**Work task:** For the material that follows, return exactly the lines from the one with "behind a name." through the one with "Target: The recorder", both ends included.

============================================================

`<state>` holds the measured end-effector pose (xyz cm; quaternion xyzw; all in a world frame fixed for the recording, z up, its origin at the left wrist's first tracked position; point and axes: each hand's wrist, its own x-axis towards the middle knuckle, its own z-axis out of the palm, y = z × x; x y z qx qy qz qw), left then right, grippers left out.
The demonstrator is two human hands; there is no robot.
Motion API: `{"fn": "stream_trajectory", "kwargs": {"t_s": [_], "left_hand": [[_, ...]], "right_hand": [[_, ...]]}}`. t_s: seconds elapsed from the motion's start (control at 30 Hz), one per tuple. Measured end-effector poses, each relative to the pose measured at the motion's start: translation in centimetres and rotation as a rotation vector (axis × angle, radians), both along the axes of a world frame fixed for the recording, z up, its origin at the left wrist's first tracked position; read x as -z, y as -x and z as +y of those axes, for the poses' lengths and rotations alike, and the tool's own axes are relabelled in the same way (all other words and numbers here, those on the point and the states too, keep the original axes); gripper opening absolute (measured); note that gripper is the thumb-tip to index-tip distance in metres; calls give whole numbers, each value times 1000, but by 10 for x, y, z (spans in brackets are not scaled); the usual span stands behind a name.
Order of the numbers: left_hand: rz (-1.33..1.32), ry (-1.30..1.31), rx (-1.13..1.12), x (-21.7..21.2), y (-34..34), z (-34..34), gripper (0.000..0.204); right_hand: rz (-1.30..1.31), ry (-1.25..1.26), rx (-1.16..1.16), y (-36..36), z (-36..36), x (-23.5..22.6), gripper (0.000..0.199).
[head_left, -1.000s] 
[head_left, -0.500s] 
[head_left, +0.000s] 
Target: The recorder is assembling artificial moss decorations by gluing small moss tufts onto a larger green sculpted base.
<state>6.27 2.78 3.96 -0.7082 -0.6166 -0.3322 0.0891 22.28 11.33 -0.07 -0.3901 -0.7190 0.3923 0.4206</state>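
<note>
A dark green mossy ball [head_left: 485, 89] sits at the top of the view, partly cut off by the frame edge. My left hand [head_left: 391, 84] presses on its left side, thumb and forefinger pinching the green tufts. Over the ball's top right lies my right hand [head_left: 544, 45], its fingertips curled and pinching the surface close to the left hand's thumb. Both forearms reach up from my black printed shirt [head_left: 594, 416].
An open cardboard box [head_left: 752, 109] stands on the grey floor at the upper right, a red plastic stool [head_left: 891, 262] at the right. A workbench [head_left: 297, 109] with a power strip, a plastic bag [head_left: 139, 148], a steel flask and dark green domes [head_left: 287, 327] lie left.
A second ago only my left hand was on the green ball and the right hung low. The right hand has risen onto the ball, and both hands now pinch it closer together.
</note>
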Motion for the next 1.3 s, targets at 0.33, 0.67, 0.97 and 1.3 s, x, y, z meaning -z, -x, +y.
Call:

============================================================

**Result below:**
Motion API: `{"fn": "stream_trajectory", "kwargs": {"t_s": [_], "left_hand": [[_, ...]], "right_hand": [[_, ...]]}}`. t_s: seconds elapsed from the motion's start (control at 30 Hz), one per tuple. Measured end-effector poses, each relative to the pose measured at the motion's start: translation in centimetres and rotation as a rotation vector (axis × angle, radians), both along the axes of a world frame fixed for the recording, z up, its origin at the left wrist's first tracked position; read x as -z, y as -x and z as +y of those axes, for the poses' lengths and rotations alike, and the tool's own axes are relabelled in the same way (all other words and numbers here, those on the point and the states too, keep the original axes); gripper opening absolute (measured); note that gripper is the thumb-tip to index-tip distance in metres; calls give whole numbers, each value times 1000, but by 10 for x, y, z (spans in brackets are not scaled); the usual span stands behind a name.
Order of the numbers: left_hand: rz (-1.33..1.32), ry (-1.30..1.31), rx (-1.13..1.12), x (-21.7..21.2), y (-34..34), z (-34..34), gripper (0.000..0.204); right_hand: rz (-1.30..1.31), ry (-1.25..1.26), rx (-1.16..1.16), y (-36..36), z (-36..36), x (-23.5..22.6), gripper (0.000..0.199).
[head_left, -1.000s] 
[head_left, -0.500s] 
[head_left, +0.000s] 
Target: The recorder is assembling artificial moss decorations by gluing small moss tufts onto a larger green sculpted base.

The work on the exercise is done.